I think it would be like a “kind” serial killer. It’s the nature of the beast to be evil?
The Nazis were most definetly socialist. However, notice that they were not Marxist. That is the key difference you must see to understand how they were socialists.
No they weren’t. They weren’t Marxist, weren’t Fabian, weren’t Revisionist, weren’t followers of Prudhomme, weren’t Utopian socialists. You can search the diversity of socialist thought and not find the Nazis. What interested them was nationalism and race, not economics.
What on Earth is this supposed to mean?
Utter and complete nonsense.
Although the little guy was actually member of the SPD, the German Socialist party before he joined the NAP and made it the NSDAP (don’t you just love all these acronyms say) the Nazis were not Socialists. In some cases it could be argued that their politics were just as much extreme left as extreme right, but that has more to do with the fact that right and left stops making sense when examining this monstrous beast of all beats that we review here.
Little mustachio borrowed some ideas from the left – some very few. Fascism and Socialism shares the idea of a strong controlling state machinery. Socialism in all its forms is pro the proletariat, or average worker if you like and con the capitalist class. If you are for instance a Social Democrat the proletariat shall rule through the democratic processes and a strong public sector that protects the common good. If you are for instance a Marxist the proletariat shall rule through the dictatorship of the proletariat after the capitalist class has been ousted through revolution and all property has gone into the collective hands of the commune. This never works since we humans are all flaming egocentric egotists that try to get ahead at the expense of our neighbor as soon as we can, and that’s more fun anyway if you ask me… but that’s another story.
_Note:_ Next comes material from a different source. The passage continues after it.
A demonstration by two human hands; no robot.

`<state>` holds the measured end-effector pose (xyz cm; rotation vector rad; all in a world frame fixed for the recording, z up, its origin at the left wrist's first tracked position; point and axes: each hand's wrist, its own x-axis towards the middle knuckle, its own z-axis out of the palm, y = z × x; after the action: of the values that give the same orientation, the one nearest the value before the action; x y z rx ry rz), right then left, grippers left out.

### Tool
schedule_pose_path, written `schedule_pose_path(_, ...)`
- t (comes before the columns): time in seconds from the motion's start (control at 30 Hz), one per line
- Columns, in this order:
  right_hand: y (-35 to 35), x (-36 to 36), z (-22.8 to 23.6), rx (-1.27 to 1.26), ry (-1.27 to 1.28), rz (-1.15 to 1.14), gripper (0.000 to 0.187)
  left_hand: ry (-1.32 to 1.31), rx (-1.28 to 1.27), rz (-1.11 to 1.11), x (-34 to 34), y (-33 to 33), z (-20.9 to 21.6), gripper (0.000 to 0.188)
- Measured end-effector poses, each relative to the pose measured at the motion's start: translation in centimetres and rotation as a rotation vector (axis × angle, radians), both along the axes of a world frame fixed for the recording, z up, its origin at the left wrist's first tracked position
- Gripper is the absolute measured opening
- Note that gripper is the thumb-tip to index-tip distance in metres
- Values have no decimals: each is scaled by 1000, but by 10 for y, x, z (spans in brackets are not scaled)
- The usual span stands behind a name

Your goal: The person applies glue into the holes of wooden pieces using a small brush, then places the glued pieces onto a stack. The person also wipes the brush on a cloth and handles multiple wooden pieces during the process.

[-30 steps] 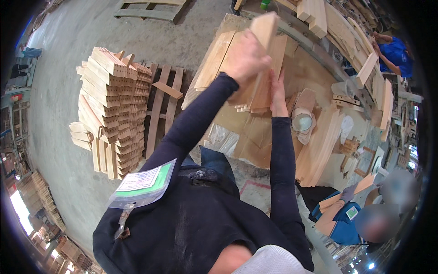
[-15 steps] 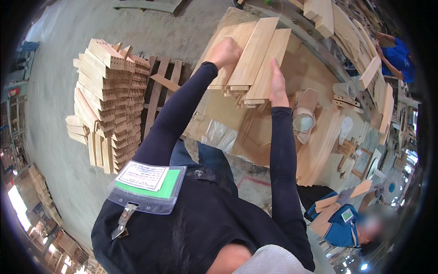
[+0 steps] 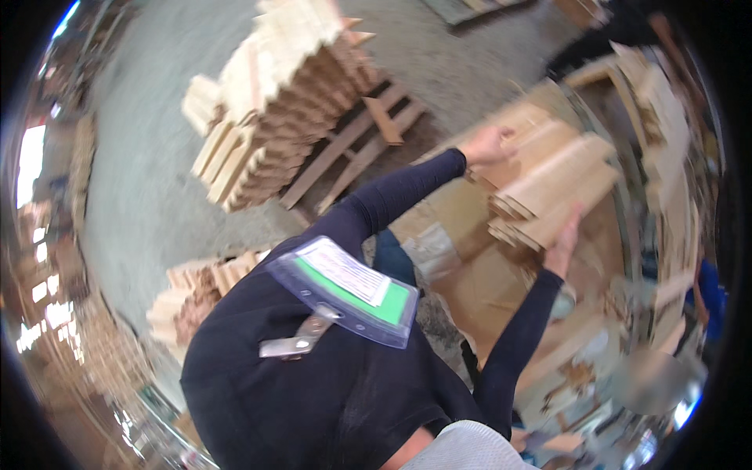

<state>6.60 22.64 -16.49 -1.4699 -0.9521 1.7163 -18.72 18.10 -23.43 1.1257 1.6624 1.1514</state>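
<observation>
Several pale flat wooden boards [image 3: 560,180] lie stacked side by side on a brown sheet-covered worktop [image 3: 474,286], to my right. My left hand [image 3: 487,146] is over the left part of the boards. Its fingers look half curled, but motion smears them, and whether they grip a board is unclear. My right hand [image 3: 562,241] is set against the near right side of the stack. Its fingers stretch along the outer board's edge and do not wrap round it. The board ends nearest me are uneven.
A tall stack of wooden pieces [image 3: 274,70] stands at the upper left beside a slatted pallet [image 3: 345,160]. Another wood stack [image 3: 211,286] is at my left. Clear plastic [image 3: 431,249] lies on the worktop's near edge. A dark-clothed person [image 3: 607,39] is at the far right.
The view has swung left, so the boards and worktop now appear farther right and turned. My left hand's fingers look looser than before. My right hand remains at the boards' right side.
</observation>
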Motion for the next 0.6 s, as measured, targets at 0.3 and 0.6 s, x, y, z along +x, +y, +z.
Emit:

Back to the little guy from Braunau; Nazism does not care about the class struggle, but focuses on the ‘race struggle’. Nazism does not condemn private ownership and profit, to the contrary it promotes it. Nazism does not believe in the equal rights of all and the principle of ‘from each according to his abilities and to each according to his needs’ instead it posits the totally whacky idea that there are serf races and master races and that the former shall serve the latter. Nazism does not posit an international unity of the world’s proletariat to the contrary it posits a world free of internationalism (by which Hitler along absurd and disgusting lines meant Jewry).
Hitler a Socialist? Yeah sure, and Stalin was a card carrying US Republican, the GOP misses him.
Sparc
Not by the League of Nations who condemned Italy for its invasion of Ethiopia but couldn’t get anybody in the appeasement-minded international community to do anything about it.
Maybe, but even after the invasion of Ethiopia, Mussolini’s son toured the US and was given a royal reception. He was at least considered “respectable” in some circles, apparently. I recall reading about dinner conversations during this tour where he described the bombing of Ethiopians, and how they opened up beneath his plane “like a flower.”
I think a fair number of Americans and Brits were embracing some of the ideas of fascism during the Great Depression, but then after the war a sort of collective amnesia set in.
“What? No! We always hated the fascists!”
(See Lindbergh, Charles.)
spoke-, actually the election results from the twenties and thirties in both the US and Europe tell quite a different story. There were fascist alternatives in abundance, but they faired pretty badly at the polls, even after 1929 - except in Germany of course.
That there was some popular and very public support for the regimes that eventually formed the Axis is obvious, especially by some very prominent characters as you note. It’s no excuse, but especially in the light of the esthetic ideals of the rich and famous at the time; Fascism can look kind of sexy at a first glance - that is before you feel the fetid smell of ignorance, oppression and death that surrounds the polished leather and all the breathtaking parades.
That some of Hitler’s so called economic reforms were admired and even asked for outside of Germany in 1936-1938 is also unquestionable, but to say that there was a groundswell of support is far, far from the truth.
Sparc
I did not mean to impy that fascism ever had widespread support (and certainly not majority support) in the US or Britain- only that it was considered a “respectable” alternative by a sizeable segment of society. (And yes, that “respectability” was born of naivete.)